MULTINOMIAL NAIVE BAYES CLASSIFICATION MODEL

The third model was a Multinomial Naive Bayes Classification model. This model is commonly used for text classification. This classifaction model applies Bayes' thoerom, and assume the features are independent. This assumption is valid for this project since our features are term frequency counts from independent unigrams.

Just like with the previous models, I trained the model using the training set, and performed cross-validation using the development set. Next, I used the smoothing parameter, alpha as the regularization parameter. An alpha greater or equal to zero prevents the model from overfitting to only features present in the training set.

Finally I plot a learning curve shown below. The learning curve shows no problem with high variance, however, the bias is slightly higher than in both the logistic regression and linear classifier with stochastic gradient descent training.

Model Performance

In [24]:
## Multinomial Naive Bayes Classifier
text_clf3 = Pipeline([('vect', CountVectorizer(token_pattern="(\w[\w'|-]*\w|\w)",stop_words=custom_stop_words,ngram_range=(1, 1))),
                     ('tfidf', TfidfTransformer(use_idf = False)),
                     ('clf', OneVsRestClassifier(MultinomialNB(alpha = 0.5))),
                    ])


## fit the model to the training set
text_clf3 = text_clf3.fit(train_doc, train_target_2)
## retrieve the probability values of y = 1, from each binary classifier
prob_train3 = text_clf3.predict_proba(train_doc)
## determine predicted class based on classifier with max. probability value
pred_train3 = np.argmax(prob_train3, axis = 1)
## calculate classification accuracy 
print("Accuracy on training set: %0.2f" % accuracy_score(train_category_id, pred_train3))

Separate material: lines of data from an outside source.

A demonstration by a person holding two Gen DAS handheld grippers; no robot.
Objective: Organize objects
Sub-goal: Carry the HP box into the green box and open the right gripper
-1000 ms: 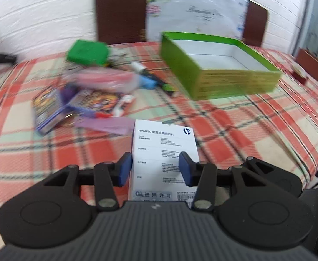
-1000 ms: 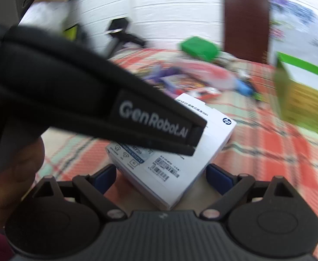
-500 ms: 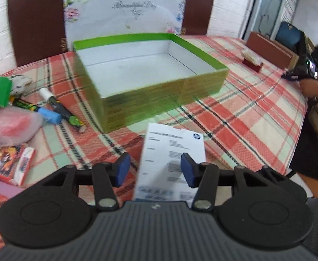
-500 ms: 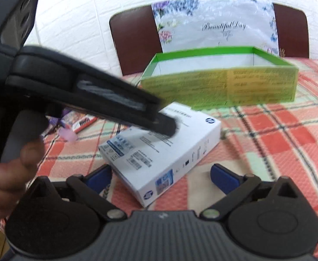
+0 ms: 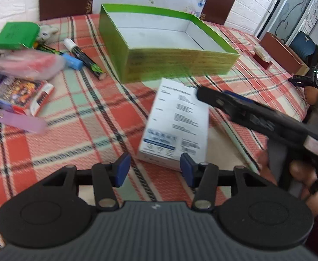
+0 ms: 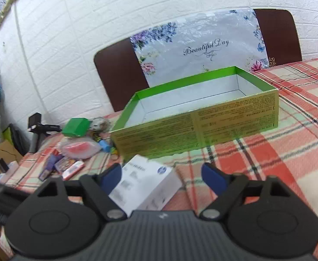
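Note:
A white HP box point(image 5: 176, 126) lies askew on the plaid tablecloth point(image 5: 72, 130), just short of the open green box point(image 5: 137, 65). My left gripper point(image 5: 155, 169) hovers at its near edge, open, with the pads not pressing it. My right gripper point(image 6: 162, 177) reaches in from the right and its jaws are closing around the white box point(image 6: 146, 184). The left pad is against the carton and the right pad stands clear. One of its fingers point(image 5: 224, 106) crosses the carton's far right corner. The green box point(image 6: 191, 130) is empty inside.
Clutter lies at the left: a green pad point(image 5: 15, 35), markers point(image 5: 83, 58), a pink pouch point(image 5: 28, 65), a card pack point(image 5: 17, 91) and a purple tag point(image 5: 22, 121). Brown chairs point(image 6: 120, 76) stand behind the table. A person's hand with a device point(image 5: 311, 78) is at the right edge.
The white box has come out from between my left pads and now lies farther ahead, turned askew. My right gripper has swung round to face the green box and its jaws have narrowed.

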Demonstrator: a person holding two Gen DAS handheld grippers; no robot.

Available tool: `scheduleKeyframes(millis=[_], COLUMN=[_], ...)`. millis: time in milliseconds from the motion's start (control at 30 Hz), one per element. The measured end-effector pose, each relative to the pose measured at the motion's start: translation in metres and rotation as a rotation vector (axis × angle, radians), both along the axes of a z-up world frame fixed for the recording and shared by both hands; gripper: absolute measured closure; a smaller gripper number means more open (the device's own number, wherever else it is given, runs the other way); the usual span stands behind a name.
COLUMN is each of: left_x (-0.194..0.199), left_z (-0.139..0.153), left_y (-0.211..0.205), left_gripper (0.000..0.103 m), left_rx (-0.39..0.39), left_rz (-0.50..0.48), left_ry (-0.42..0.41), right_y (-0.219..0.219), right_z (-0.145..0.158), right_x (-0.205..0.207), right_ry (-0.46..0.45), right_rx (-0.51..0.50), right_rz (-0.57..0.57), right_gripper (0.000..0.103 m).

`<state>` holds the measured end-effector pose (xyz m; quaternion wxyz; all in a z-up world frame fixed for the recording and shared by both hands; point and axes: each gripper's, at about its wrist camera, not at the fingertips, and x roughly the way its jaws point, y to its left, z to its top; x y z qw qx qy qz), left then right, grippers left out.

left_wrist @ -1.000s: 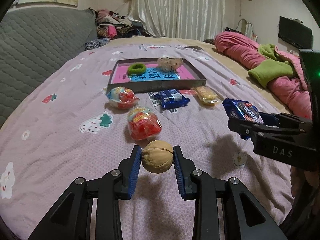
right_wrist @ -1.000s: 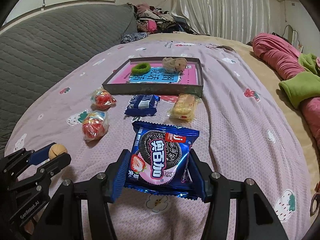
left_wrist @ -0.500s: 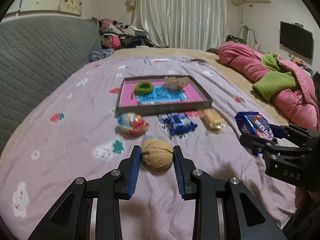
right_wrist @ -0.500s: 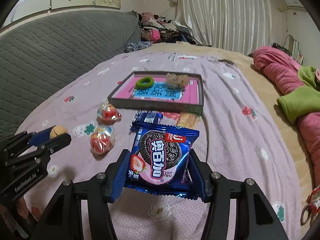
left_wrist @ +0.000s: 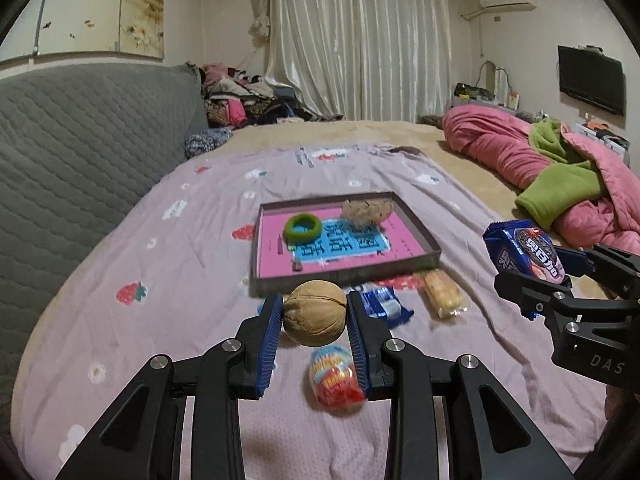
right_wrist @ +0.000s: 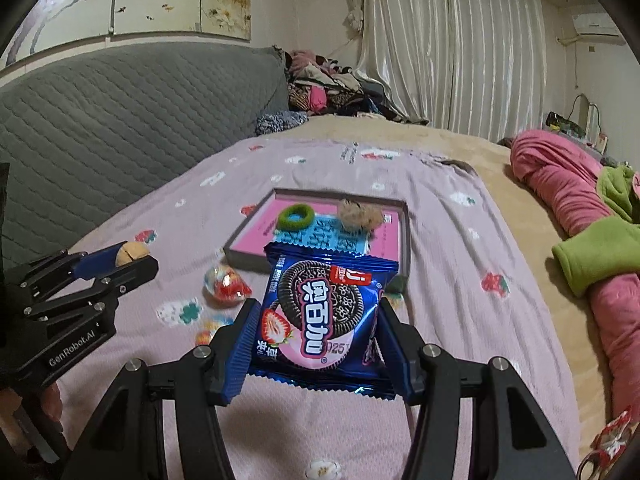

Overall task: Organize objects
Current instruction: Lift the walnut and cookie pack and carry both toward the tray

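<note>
The bed (left_wrist: pixel 168 264) spreads wide and bare left of the low-walled tray (left_wrist: pixel 416 220); a pink quilt (left_wrist: pixel 500 152) bounds its right side. The left claw (left_wrist: pixel 314 320) clamps a walnut (left_wrist: pixel 315 318) above a red candy pack (left_wrist: pixel 336 380), short of the tray. The right claw (right_wrist: pixel 316 332), angled down, pinches a blue cookie packet (right_wrist: pixel 326 308) printed with Chinese characters. "GenRobot.AI" and "DAS" mark the claws' bodies.
</note>
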<state>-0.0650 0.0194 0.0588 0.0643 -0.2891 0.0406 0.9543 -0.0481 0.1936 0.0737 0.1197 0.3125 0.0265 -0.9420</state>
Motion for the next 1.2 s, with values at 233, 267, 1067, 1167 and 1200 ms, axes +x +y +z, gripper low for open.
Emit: scheduleKeyframes(millis=[233, 267, 1067, 1167, 1200], left_x=[-0.001, -0.001, -0.057, -0.065, -0.068], left_z=[0.013, 0.014, 0.041, 0.042, 0.042], left_y=[-0.008, -0.009, -0.01, -0.009, -0.008], left_gripper=[0.07, 0.07, 0.07, 0.07, 0.07], left_rx=[-0.014, -0.016, -0.009, 0.001, -0.004], left_rz=[0.007, 0.007, 0.015, 0.008, 0.005], left_ry=[0.019, 0.016, 0.042, 0.038, 0.038], right_y=[-0.012, -0.014, -0.01, -0.008, -0.008], right_z=[0.007, 0.007, 0.043, 0.043, 0.043], right_x=[-0.009, -0.01, -0.045, -0.051, -0.054], right_ry=[0.006, 0.007, 0.084, 0.086, 0.083], right_rx=[-0.002, -0.003, -0.014, -0.01, -0.013], right_rz=[0.016, 0.018, 0.006, 0.005, 0.005], right_gripper=[0.046, 0.046, 0.046, 0.046, 0.046])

## Perform cross-validation
## retrieve the probability values of y=1, from each binary classifier, for when each data point was in the testing set
cross_val_prob3 = cross_val_predict(text_clf3, dev_doc, dev_target_2, cv=3, method= 'predict_proba')
## determine predicted class based on classifier with max. probability value
cross_val_pred3 = np.argmax(cross_val_prob3, axis = 1)## calculate the cross-validation accuracy.
## calculate the cross-validation accuracy.
print("Cross_validation accuracy: %0.2f" % accuracy_score(dev_category_id, cross_val_pred3))
Accuracy on training set: 0.74
Cross_validation accuracy: 0.70
In [25]:
## Learning curve for multinomial naive bayes classification model
def learning_curve_MNB():
    text_clf3 = Pipeline([('vect', CountVectorizer(token_pattern="(\w[\w'|-]*\w|\w)",stop_words=custom_stop_words,ngram_range=(1, 1))),
                     ('tfidf', TfidfTransformer(use_idf = False)),
                     ('clf', OneVsRestClassifier(MultinomialNB(alpha = 0.5))),
                    ])
    
    ## use development set to train
    X_train = dev_doc
    y_train = dev_target_2
    y_train_id = dev_category_id
    X_test = test_doc
    y_test_id = test_category_id
    
    
    index = [2, 5000, 25000, 50000, 80000, 101278]
   
    curve_data = pd.DataFrame(columns = ['number of training examples', 'training error', 'testing error'])
    
    no_of_training_examples = [] 
    training_error = []
    testing_error = []
    
    for i in range(len(index)):
        ## randomly pick questions for training
        random.seed(12)
        ind = random.sample(range(0,len(X_train)), index[i])
        
        random.seed(12)
        new_X_train = []
        new_X_train += random.sample(X_train, index[i])
        
        
        new_y_train = y_train[ind]
       
        new_y_train_id = y_train_id.iloc[ind].reset_index(drop=True)
        
   
        ## fit to training examples
        no_of_training_examples.append(index[i])
        text_clf3 = text_clf3.fit(new_X_train, new_y_train)
        prob_train = text_clf3.predict_proba(new_X_train)
        pred_train = np.argmax(prob_train, axis = 1)
        ## classification error on training examples
        train_error = 1 - accuracy_score(new_y_train_id, pred_train)
        training_error.append(train_error)
        ## use fit to classify testing set
        prob_test = text_clf3.predict_proba(X_test)
        pred_test = np.argmax(prob_test, axis = 1)
        ## classification error on testing set
        test_error = 1 - accuracy_score(y_test_id, pred_test)
        testing_error.append(test_error)
        
    ## data for learning curve
    curve_data['no of training examples'] = index
    curve_data['training error'] = training_error
    curve_data['testing error'] = testing_error
    
    ## plot learning curve
    plt.figure(figsize = (10,8))
    plt.title("Multinomial Naive Bayes Classifier", fontsize = 20)
    
    # plot the average training and test score lines at each training set size
    plt.plot(curve_data['no of training examples'], curve_data['training error'], 'o-', color="r", label="Training")
    plt.plot(curve_data['no of training examples'], curve_data['testing error'], 'o-', color="g", label="Testing")
    plt.legend(loc='upper right', fontsize = 14)
    plt.xlabel("Training examples", fontsize = 14)
    plt.ylabel("Error", fontsize = 14)
    
    
    # box-like grid
    plt.grid()
    
    return plt.show()
    
learning_curve_MNB()   

LINEAR SUPPORT VECTOR CLASSIFIER

The fourth model was a linear support vector classification model. This model uses a linear kernel, and is known to efficiently handle large number of samples.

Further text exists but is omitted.